The algorithm that we propose, and which we name the parallelized frugal lookup (PFL) algorithm, will be described in the next section. Its implementation will be analyzed in Section 3, and its performance will be compared with the performance of the previously proposed algorithms. The PFL algorithm will be implemented and analyzed for both IPv4 and IPv6 in Section 3. Section 4 concludes the paper.

### II. PARALLELIZED FRUGAL LOOKUP (PFL) ALGORITHM

The parallelized frugal lookup algorithm, PFL, that we propose is based on the multibit trie, as we have just mentioned. The multibit trie is split into the subtrees for the given stride length. Each stride reaches a new subtree as shown in Figure 1. In Figure 1, IPv4 with 32 bits long IP addresses, and the stride length of s=8 are assumed. Subtrees belong to different levels depending on the number of strides required to reach the particular subtree. The subtree prefix is the sequence of bits that leads to that subtree. The PFL processor searches a subtree at each level in a separate module. These modules operate in parallel. In this way, the speed of the multibit trie algorithm is multiplied by the number of levels. Concretely, the design is speed up L/s times where L is the IP address length and s is the stride length.
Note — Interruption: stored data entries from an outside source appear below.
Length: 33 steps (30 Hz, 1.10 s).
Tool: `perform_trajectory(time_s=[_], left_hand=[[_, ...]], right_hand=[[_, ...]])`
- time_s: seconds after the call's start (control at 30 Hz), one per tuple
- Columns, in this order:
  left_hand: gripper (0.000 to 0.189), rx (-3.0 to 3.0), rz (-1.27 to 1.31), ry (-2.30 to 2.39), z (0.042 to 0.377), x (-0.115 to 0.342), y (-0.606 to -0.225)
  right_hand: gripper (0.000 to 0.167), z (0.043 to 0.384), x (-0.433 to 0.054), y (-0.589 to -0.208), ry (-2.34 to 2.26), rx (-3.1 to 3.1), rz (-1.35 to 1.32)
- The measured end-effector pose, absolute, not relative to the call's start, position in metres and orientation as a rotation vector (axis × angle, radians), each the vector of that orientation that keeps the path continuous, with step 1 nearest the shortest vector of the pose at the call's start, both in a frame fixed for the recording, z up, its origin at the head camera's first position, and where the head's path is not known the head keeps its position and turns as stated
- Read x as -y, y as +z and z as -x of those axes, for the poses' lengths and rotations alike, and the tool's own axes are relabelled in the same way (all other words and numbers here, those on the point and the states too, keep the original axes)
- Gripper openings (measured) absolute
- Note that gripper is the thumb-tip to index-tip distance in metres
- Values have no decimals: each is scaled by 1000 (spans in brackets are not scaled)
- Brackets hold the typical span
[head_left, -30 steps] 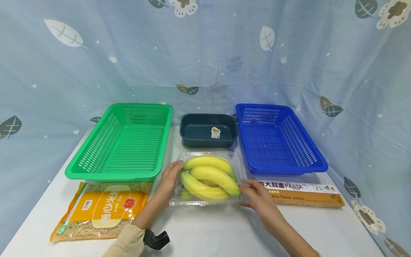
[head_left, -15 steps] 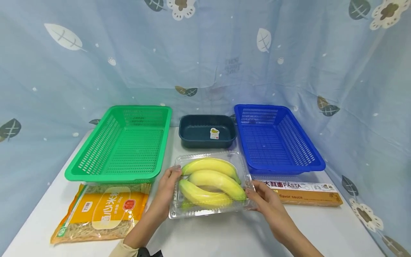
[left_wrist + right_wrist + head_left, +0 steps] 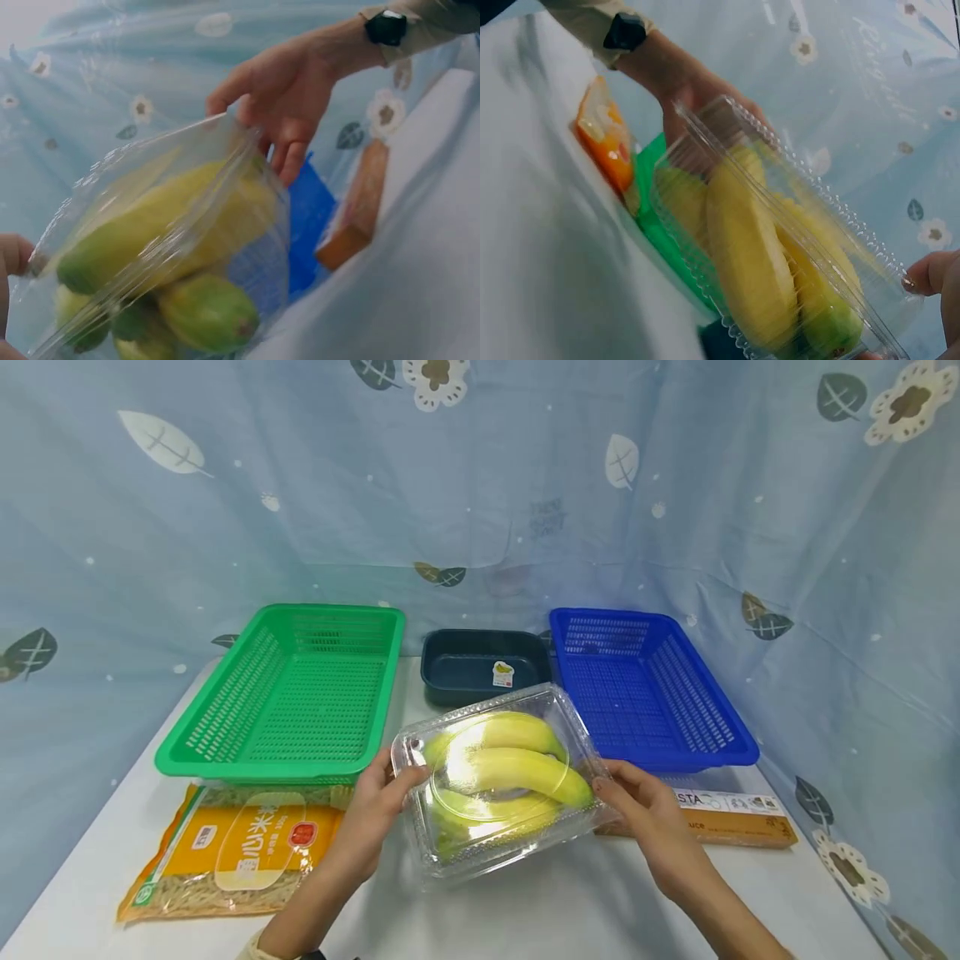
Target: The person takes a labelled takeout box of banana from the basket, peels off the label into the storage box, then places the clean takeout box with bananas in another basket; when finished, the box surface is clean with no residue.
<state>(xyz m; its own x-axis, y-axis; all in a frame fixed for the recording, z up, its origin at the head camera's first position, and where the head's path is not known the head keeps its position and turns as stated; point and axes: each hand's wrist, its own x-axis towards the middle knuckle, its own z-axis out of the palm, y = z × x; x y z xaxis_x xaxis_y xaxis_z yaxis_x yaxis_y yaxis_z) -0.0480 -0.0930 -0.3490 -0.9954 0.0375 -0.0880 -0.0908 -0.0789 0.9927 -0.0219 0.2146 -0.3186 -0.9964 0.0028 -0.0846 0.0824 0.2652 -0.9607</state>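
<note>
A clear plastic clamshell box with several yellow-green bananas inside is held up over the table, tilted, its right side higher in the head view. My left hand grips its left edge, thumb on the lid. At the opposite edge my right hand pinches the box, thumb on top and fingers beneath. The left wrist view shows the right hand at the box's far end. Through the clear wall in the right wrist view, the bananas lie together, and the left hand is partly behind the plastic.
A green basket stands at left, a dark teal bin in the back middle, a blue basket at right. An orange noodle bag lies front left. A long pasta box lies at right, partly behind the right hand.
Both hands have raised the clamshell box off the table and turned it, its right side swinging upward in view. It now overlaps the front of the teal bin.
</note>
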Motion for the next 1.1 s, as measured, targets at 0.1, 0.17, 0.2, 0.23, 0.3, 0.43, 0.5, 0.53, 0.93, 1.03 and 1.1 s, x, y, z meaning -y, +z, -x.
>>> perform_trajectory(time_s=[0.1, 0.17, 0.2, 0.23, 0.3, 0.43, 0.5, 0.53, 0.93, 1.03, 1.1], left_hand=[[56, -2096, 19, 2234, 47, 101, -342], [57, -2110, -8, 2214, 48, 106, -339], [57, -2111, -19, 2204, 48, 110, -337], [56, -2113, -32, 2192, 49, 113, -336], [55, -2117, -50, 2168, 49, 119, -334], [54, -2111, -50, 2157, 46, 130, -334], [54, -2097, -45, 2175, 44, 136, -333], [54, -2094, -42, 2179, 43, 138, -333], [61, -2109, -35, 2219, 37, 167, -327], [62, -2128, -38, 2211, 35, 173, -329], [62, -2153, -33, 2203, 33, 178, -329]], right_hand=[[39, 26, -215, -312, -1871, -2475, 13], [38, 30, -215, -308, -1876, -2486, 80], [38, 32, -215, -306, -1876, -2490, 115], [38, 34, -214, -304, -1872, -2496, 145], [37, 38, -213, -301, -1866, -2509, 195], [35, 45, -207, -297, -1836, -2532, 252], [34, 49, -204, -296, -1812, -2540, 275], [34, 52, -202, -296, -1801, -2543, 289], [34, 89, -173, -279, -1725, -2533, 473], [34, 98, -164, -275, -1712, -2523, 513], [34, 104, -157, -272, -1709, -2505, 530]])
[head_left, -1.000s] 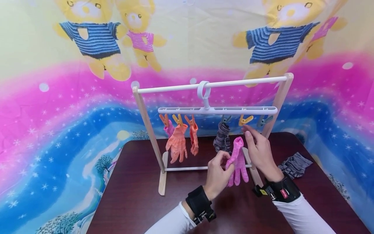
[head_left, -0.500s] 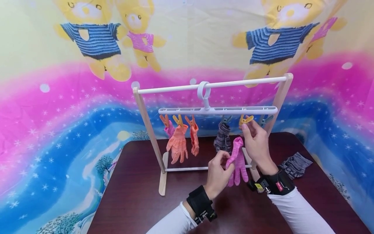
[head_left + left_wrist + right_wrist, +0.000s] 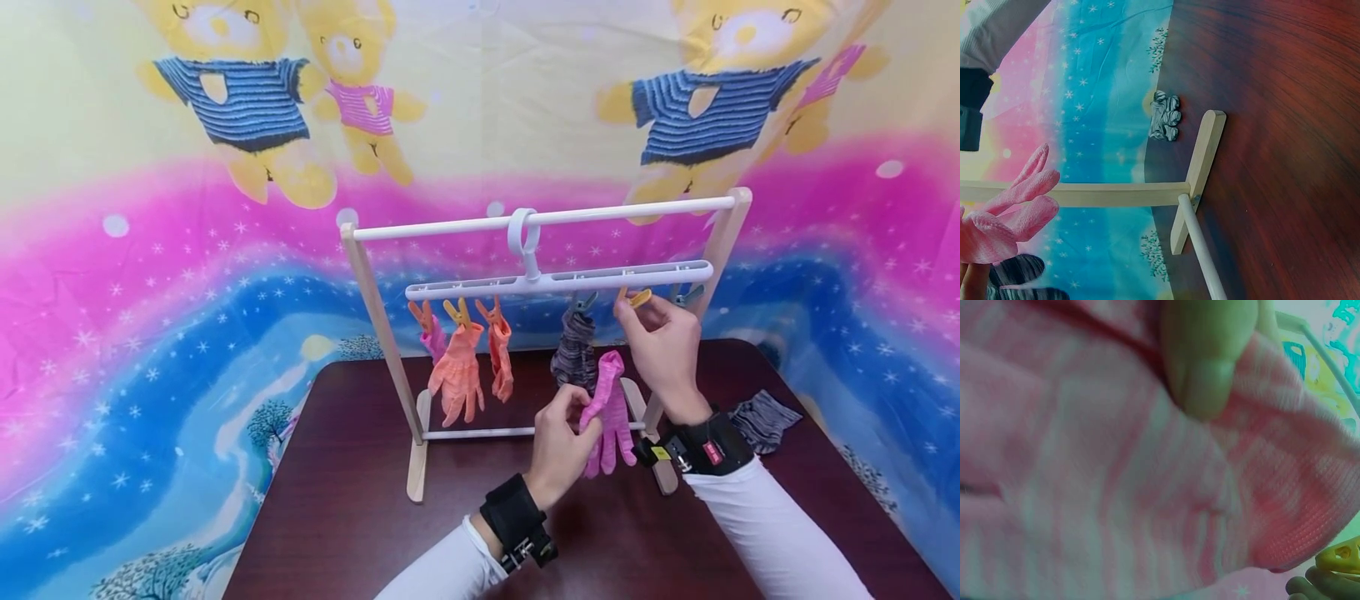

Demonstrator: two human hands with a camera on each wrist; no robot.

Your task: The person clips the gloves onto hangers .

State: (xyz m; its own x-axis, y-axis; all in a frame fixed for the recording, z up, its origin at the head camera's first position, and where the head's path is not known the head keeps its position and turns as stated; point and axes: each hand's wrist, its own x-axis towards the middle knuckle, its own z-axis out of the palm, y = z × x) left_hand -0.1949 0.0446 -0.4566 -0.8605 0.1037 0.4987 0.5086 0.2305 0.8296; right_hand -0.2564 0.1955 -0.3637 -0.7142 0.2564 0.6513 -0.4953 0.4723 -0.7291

Architecture of the PFL processor is shown in Figure 2. The design consists of the central module, the level modules and the external SRAM. The level modules perform the search and update at the corresponding levels, and the central



Fig. 2. The PFL processor

module selects the best solution found by the level modules. The SRAM memory holds the next-hop information for the given IP destination addresses of the incoming packets, most importantly the output ports to which these packets should be forwareded to. Using control signals *Search*, *Add*, and *Clr*, the PFL processor is given the instruction which procedure it should perform: search of the next-hop information for the given IP address, adding a new prefix to the lookup table and clearing the existing prefix from the lookup table. The central module defines the type of operation that the level modules should perform using these signals.

When they are commanded to search, each level module returns the signal  $Match\ Found$  that indicates if the particular level module found a match, and if so, it also returns the signal with the  $SRAM\ address$  corresponding to the longest prefix match of the given IP address. For the lookup update, the PFL processor needs the  $Prefix\ Length$  to determine which part of the IP address is the prefix, i.e. network address, that should be added to the lookup table, or deleted from the lookup table. Finally, when the central controller gets the  $SRAM\ Address\ i,\ 1 \le i \le L/s$ , from the level modules for any of the cases, it determines the resulting  $SRAM\ Address$  and uses it appropriately, updates it or reads the  $Next-Hop\ Info$  from it.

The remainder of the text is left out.